A spell the wizard uses to light the group's campfire has an error somewhere in its depths, and sometimes it doesn't work at all. The wizard spends a lot of his time trying to track down the exact conditions that cause the failure.
The wizard is attempting to create a new spell that marries two older spells together, but while they were both written within the context of Zephyrus the Starweaver's foundational work, they each used a slightly different version, and untangling the collisions make a short project take months of work.
The wizard has grown too comfortable reusing old spells, and in particular, his teleportation spell keeps finding its components rearranged and remixed, its parts copied into a dozen different places in the spellbook. This is overall not actually a problem per se, but the party's rogue grows a bit concerned when the wizard's "drying spell" seems to just be a special case of teleportation where you teleport five feet to the left and leave the wetness behind.
A wizard is constantly fiddling with his spells, making minor tweaks and changes, getting them easier to cast, with better effects, adding bells and whistles. The "shelter for the night" spell includes a tea kettle that brings itself to a boil at dawn, which the wizard is inordinately pleased with. He reports on efficiency improvements to the indifference of anyone listening.
A different wizard immediately forgets all details of his spells after he's written them. He could not begin to tell you how any of it works, at least not without sitting down for a few hours or days to figure out how he set things up. The point is that it works, and once it does, the wizard can safely stop thinking about it.

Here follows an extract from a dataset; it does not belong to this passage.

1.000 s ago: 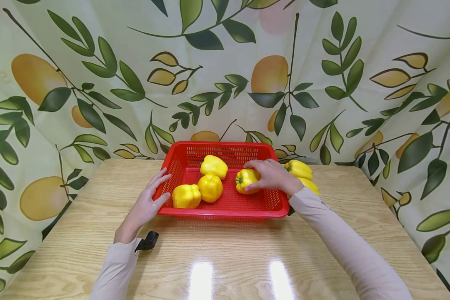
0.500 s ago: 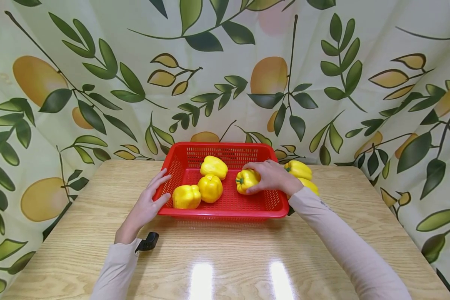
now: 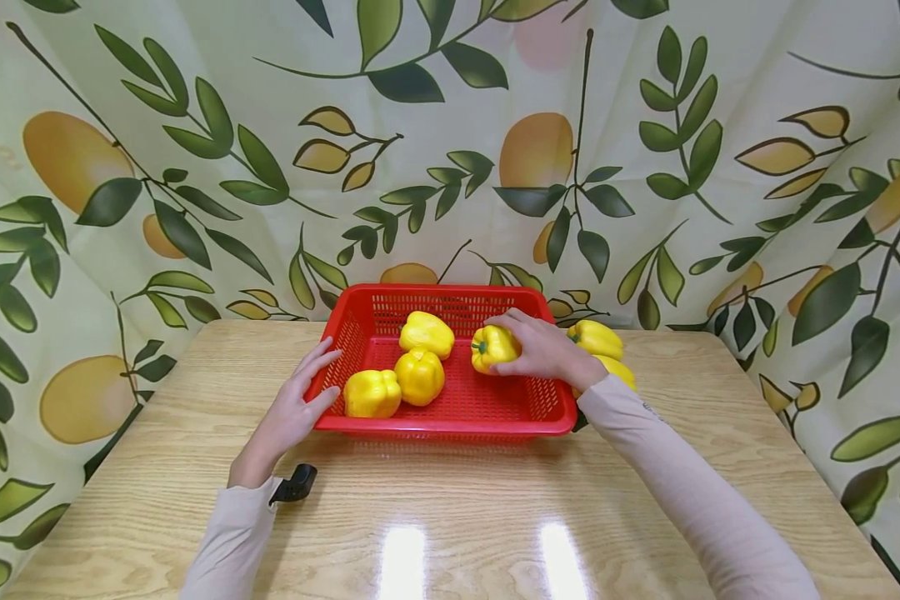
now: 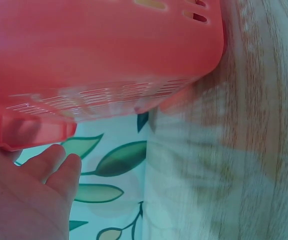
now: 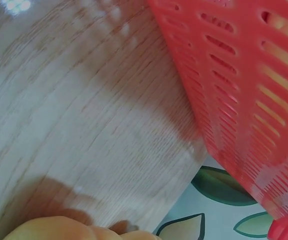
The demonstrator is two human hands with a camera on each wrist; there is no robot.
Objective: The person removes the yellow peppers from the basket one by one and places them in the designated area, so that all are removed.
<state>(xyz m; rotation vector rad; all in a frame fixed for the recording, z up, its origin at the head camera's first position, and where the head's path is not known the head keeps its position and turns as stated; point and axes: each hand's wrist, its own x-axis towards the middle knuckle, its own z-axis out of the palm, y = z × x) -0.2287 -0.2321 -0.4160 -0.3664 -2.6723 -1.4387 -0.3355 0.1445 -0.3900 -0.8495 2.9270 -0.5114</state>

Wizards enjoy each other's company, but you must be circumspect about spellwork. Having another wizard look through your spellbook makes you aware of every minor flaw, and you might not be able to answer questions about why a spell was written in a certain way, if you remember at all.
Wizards all have their own preferences as far as which scripts they write in, the formatting of their spellbook, its dimensions and material quality, and of course which famous wizards they've taken the most foundational knowledge from. The enlightened view is that all approaches have their strengths and weaknesses, but this has never stopped anyone from getting into a protracted argument.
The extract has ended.